- [Exercise prompt] Look below for the line containing "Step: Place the"; from there through the line containing "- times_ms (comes", both lines included, please set down each line exactly and nothing else.

- [Record extracts]
◇ ◇ ◇
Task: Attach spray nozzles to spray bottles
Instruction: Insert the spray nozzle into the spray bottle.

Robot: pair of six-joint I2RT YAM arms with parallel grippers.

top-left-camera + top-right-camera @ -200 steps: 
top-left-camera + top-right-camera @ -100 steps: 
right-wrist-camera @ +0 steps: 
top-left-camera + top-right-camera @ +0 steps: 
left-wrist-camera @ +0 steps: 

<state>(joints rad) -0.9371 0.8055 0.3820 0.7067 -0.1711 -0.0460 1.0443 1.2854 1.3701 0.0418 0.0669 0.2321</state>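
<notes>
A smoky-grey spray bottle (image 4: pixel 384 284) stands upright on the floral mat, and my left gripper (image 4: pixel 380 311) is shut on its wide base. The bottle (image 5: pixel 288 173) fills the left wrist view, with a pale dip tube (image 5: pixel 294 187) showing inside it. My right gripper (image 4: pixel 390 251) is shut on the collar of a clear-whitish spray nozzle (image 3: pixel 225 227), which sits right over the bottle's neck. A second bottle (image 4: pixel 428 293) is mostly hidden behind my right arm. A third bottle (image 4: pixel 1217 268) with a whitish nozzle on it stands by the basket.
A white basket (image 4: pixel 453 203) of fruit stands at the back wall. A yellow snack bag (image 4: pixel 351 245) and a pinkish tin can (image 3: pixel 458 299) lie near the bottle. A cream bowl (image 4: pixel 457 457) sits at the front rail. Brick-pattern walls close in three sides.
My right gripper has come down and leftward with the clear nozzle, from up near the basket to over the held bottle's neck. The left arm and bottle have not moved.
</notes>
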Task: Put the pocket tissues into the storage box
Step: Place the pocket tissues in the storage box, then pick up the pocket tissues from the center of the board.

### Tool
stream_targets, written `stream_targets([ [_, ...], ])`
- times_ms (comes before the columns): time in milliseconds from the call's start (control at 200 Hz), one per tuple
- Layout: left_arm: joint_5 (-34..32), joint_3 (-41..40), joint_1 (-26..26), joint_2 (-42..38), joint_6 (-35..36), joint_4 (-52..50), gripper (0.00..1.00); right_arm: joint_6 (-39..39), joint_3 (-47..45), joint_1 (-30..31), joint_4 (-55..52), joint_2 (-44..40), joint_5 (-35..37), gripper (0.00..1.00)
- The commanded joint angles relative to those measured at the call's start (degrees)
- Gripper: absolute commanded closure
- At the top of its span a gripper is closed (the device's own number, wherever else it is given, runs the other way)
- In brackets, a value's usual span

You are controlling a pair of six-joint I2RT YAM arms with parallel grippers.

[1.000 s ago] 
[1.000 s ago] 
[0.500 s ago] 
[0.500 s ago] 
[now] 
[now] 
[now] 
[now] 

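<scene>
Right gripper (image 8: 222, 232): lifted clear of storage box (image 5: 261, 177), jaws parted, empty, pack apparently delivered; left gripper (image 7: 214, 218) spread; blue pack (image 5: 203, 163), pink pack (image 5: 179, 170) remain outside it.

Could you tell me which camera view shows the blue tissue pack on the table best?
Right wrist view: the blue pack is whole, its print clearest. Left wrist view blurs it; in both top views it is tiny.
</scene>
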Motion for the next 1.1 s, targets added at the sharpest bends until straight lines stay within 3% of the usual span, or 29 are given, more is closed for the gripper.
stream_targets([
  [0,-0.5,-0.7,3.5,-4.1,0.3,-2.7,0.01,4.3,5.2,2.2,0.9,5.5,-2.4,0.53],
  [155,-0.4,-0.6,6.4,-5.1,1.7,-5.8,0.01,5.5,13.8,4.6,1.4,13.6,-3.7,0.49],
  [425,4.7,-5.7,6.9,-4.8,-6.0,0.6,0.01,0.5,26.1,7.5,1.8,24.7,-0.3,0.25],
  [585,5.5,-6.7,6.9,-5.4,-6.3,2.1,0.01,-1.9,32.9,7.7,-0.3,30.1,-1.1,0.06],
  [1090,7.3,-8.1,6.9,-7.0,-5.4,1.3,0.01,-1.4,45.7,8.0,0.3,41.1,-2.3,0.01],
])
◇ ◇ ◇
- [Problem solution]
Step: Place the pocket tissues in the storage box, then pick up the pocket tissues from the center of the board.

### Tool
stream_targets, written `stream_targets([ [_, ...], ])`
- times_ms (comes before the columns): time in milliseconds from the call's start (control at 200 Hz), one per tuple

This exercise has nothing further to it.